- [THE TASK]:
Keep every word of the listing and drop the images when you write it out.

GIVEN DATA Start Marker

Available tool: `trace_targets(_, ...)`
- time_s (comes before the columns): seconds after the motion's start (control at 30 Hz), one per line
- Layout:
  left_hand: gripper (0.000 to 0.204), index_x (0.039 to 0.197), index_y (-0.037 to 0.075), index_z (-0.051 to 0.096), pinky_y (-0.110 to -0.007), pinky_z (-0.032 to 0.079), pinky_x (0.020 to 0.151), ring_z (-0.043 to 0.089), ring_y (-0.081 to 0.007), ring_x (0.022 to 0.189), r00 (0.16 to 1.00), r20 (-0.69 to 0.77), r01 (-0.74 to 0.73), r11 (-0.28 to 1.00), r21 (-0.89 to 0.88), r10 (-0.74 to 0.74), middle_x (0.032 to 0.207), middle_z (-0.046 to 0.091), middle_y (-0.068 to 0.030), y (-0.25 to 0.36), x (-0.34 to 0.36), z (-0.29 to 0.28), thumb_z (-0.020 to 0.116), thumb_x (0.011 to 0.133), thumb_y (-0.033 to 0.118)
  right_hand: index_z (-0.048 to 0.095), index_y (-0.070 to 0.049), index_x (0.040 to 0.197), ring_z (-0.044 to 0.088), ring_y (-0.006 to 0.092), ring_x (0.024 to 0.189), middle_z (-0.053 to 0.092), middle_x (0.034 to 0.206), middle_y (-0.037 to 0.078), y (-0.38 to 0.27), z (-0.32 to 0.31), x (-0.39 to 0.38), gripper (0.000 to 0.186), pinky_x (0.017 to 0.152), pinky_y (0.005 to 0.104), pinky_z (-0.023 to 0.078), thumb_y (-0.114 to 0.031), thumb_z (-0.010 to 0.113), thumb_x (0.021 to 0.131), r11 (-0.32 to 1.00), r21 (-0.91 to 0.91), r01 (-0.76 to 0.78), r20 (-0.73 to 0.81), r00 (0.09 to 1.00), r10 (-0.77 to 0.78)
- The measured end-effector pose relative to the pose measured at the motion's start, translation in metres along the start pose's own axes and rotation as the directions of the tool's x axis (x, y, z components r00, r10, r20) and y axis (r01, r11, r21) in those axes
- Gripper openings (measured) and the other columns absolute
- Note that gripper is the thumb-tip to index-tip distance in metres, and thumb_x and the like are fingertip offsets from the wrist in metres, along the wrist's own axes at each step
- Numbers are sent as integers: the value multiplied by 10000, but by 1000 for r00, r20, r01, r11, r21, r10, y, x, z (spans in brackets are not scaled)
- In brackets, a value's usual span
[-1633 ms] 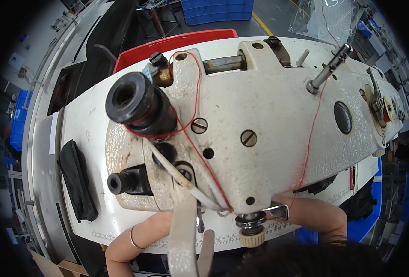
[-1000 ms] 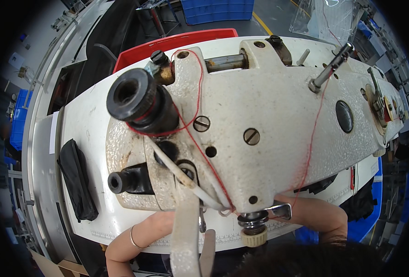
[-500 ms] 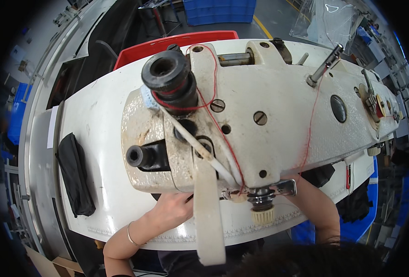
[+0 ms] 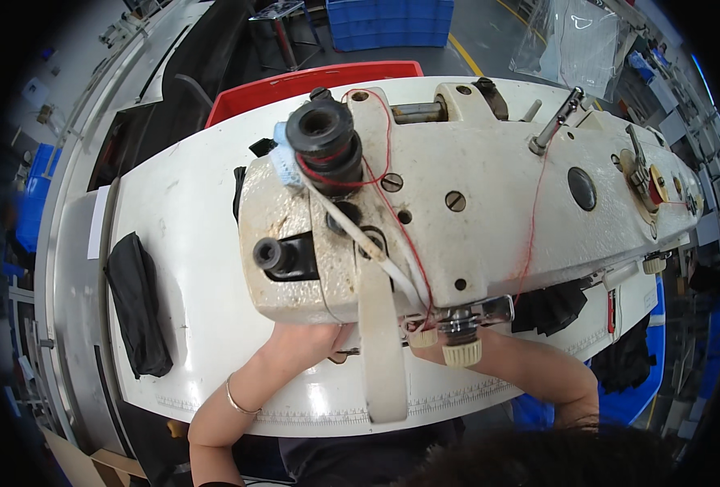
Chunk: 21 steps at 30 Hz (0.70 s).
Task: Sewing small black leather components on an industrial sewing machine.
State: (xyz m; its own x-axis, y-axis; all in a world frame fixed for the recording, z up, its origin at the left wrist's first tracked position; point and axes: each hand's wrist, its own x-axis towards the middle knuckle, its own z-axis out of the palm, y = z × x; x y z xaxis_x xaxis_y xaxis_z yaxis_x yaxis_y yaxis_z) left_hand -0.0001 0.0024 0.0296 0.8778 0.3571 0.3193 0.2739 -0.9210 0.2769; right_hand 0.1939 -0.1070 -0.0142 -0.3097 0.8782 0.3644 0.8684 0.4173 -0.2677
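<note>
A white industrial sewing machine (image 4: pixel 425 243) fills the middle of the view, with red thread running over its head. My left hand (image 4: pixel 305 342) reaches in below the left end of the machine head; its fingers are out of sight there. From the right, my right hand (image 4: pixel 433 351) comes under the head near the tension knob (image 4: pixel 462 353), fingers likewise hidden. Whatever either hand touches is covered by the machine. A bit of black cloth (image 4: pixel 237 195) shows past the head's far left side. More black cloth pieces (image 4: pixel 556 308) lie under the arm, to the right of my hands.
A folded black cloth piece (image 4: pixel 138 308) lies on the white table (image 4: pixel 189 284) at left. Red-handled snips (image 4: pixel 611 312) sit at right, near black cloth (image 4: pixel 622 357) over a blue bin (image 4: pixel 652 369). Behind the table stands a red tray (image 4: pixel 295 84).
My left hand has moved forward under the machine head, and my right hand has shifted left. Black cloth now shows beyond the head's left end. The view has shifted slightly.
</note>
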Motion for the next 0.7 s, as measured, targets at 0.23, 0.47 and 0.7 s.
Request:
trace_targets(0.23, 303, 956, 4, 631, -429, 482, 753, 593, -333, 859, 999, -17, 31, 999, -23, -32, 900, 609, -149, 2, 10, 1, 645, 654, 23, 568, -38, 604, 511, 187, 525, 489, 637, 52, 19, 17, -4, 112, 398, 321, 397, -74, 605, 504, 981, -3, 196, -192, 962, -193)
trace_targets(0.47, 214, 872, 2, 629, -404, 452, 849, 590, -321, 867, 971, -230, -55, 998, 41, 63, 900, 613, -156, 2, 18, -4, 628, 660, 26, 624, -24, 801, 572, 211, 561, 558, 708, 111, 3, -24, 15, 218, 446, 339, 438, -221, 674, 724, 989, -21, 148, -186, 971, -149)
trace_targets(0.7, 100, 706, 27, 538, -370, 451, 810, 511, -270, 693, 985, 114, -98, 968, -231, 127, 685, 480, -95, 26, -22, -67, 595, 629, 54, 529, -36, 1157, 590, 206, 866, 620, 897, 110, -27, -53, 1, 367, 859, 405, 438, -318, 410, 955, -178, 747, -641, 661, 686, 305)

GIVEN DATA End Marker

- [THE COMPLETED TASK]:
Available tool: `trace_targets(_, ...)`
- time_s (comes before the columns): seconds after the motion's start (control at 30 Hz), one per line
- Layout:
  left_hand: gripper (0.000 to 0.204), index_x (0.039 to 0.197), index_y (-0.037 to 0.075), index_z (-0.051 to 0.096), pinky_y (-0.110 to -0.007), pinky_z (-0.032 to 0.079), pinky_x (0.020 to 0.151), ring_z (-0.043 to 0.089), ring_y (-0.081 to 0.007), ring_x (0.022 to 0.189), r00 (0.16 to 1.00), r20 (-0.69 to 0.77), r01 (-0.74 to 0.73), r11 (-0.28 to 1.00), r21 (-0.89 to 0.88), r10 (-0.74 to 0.74), middle_x (0.032 to 0.207), middle_z (-0.046 to 0.091), middle_y (-0.068 to 0.030), y (-0.25 to 0.36), x (-0.34 to 0.36), z (-0.29 to 0.28), thumb_z (-0.020 to 0.116), thumb_x (0.011 to 0.133), thumb_y (-0.033 to 0.118)
  right_hand: index_z (-0.048 to 0.095), index_y (-0.070 to 0.049), index_x (0.040 to 0.197), ring_z (-0.044 to 0.088), ring_y (-0.006 to 0.092), ring_x (0.024 to 0.189), middle_z (-0.053 to 0.092), middle_x (0.034 to 0.206), middle_y (-0.037 to 0.078), y (-0.38 to 0.27), z (-0.32 to 0.31), x (-0.39 to 0.38), gripper (0.000 to 0.186), pinky_x (0.017 to 0.152), pinky_y (0.005 to 0.104), pinky_z (-0.023 to 0.078), thumb_y (-0.114 to 0.031), thumb_z (-0.010 to 0.113), thumb_x (0.021 to 0.131), r11 (-0.32 to 1.00), r21 (-0.91 to 0.91), r01 (-0.76 to 0.78), r20 (-0.73 to 0.81), r00 (0.09 to 1.00), r10 (-0.77 to 0.78)
- The measured end-effector pose relative to the pose measured at the motion's start, translation in metres along the start pose's own axes and rotation as the directions of the tool's x axis (x, y, z components r00, r10, r20) and y axis (r01, r11, r21) in those axes
- Gripper openings (measured) and the other columns absolute
- Note that gripper is the thumb-tip to index-tip distance in metres, and thumb_x and the like are fingertip offsets from the wrist in metres, along the wrist's own axes at each step
- Numbers are sent as integers: the value multiplied by 10000, but by 1000 for r00, r20, r01, r11, r21, r10, y, x, z (spans in brackets are not scaled)
- In brackets, a value's usual span
[-1633 ms] 
[-1000 ms] 
[-500 ms] 
[+0 ms] 
Chunk: 21 steps at 30 Hz (0.70 s).
Task: Sewing small black leather components on an industrial sewing machine.
State: (xyz m; its own x-axis, y-axis; all in a world frame fixed for the recording, z up, its origin at the left wrist's first tracked position; point and axes: each hand's wrist, its own x-axis towards the middle knuckle, its own z-axis out of the palm, y = z × x; x y z xaxis_x xaxis_y xaxis_z yaxis_x yaxis_y yaxis_z) left_hand -0.0001 0.0024 0.0296 0.8778 0.3571 0.3193 0.2739 -0.9210 0.2769; right_hand 0.1939 -0.1070 -0.0142 -0.3097 0.8782 0.3644 0.8684 0.4173 -0.2677
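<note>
A white industrial sewing machine (image 4: pixel 425 243) fills the middle of the view, with red thread running over its head. My left hand (image 4: pixel 305 342) reaches in below the left end of the machine head; its fingers are out of sight there. From the right, my right hand (image 4: pixel 433 351) comes under the head near the tension knob (image 4: pixel 462 353), fingers likewise hidden. Whatever either hand touches is covered by the machine. A bit of black cloth (image 4: pixel 237 195) shows past the head's far left side. More black cloth pieces (image 4: pixel 556 308) lie under the arm, to the right of my hands.
A folded black cloth piece (image 4: pixel 138 308) lies on the white table (image 4: pixel 189 284) at left. Red-handled snips (image 4: pixel 611 312) sit at right, near black cloth (image 4: pixel 622 357) over a blue bin (image 4: pixel 652 369). Behind the table stands a red tray (image 4: pixel 295 84).
My left hand has moved forward under the machine head, and my right hand has shifted left. Black cloth now shows beyond the head's left end. The view has shifted slightly.
</note>
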Motion for the next 0.7 s, as measured, targets at 0.23, 0.47 and 0.7 s.
Request:
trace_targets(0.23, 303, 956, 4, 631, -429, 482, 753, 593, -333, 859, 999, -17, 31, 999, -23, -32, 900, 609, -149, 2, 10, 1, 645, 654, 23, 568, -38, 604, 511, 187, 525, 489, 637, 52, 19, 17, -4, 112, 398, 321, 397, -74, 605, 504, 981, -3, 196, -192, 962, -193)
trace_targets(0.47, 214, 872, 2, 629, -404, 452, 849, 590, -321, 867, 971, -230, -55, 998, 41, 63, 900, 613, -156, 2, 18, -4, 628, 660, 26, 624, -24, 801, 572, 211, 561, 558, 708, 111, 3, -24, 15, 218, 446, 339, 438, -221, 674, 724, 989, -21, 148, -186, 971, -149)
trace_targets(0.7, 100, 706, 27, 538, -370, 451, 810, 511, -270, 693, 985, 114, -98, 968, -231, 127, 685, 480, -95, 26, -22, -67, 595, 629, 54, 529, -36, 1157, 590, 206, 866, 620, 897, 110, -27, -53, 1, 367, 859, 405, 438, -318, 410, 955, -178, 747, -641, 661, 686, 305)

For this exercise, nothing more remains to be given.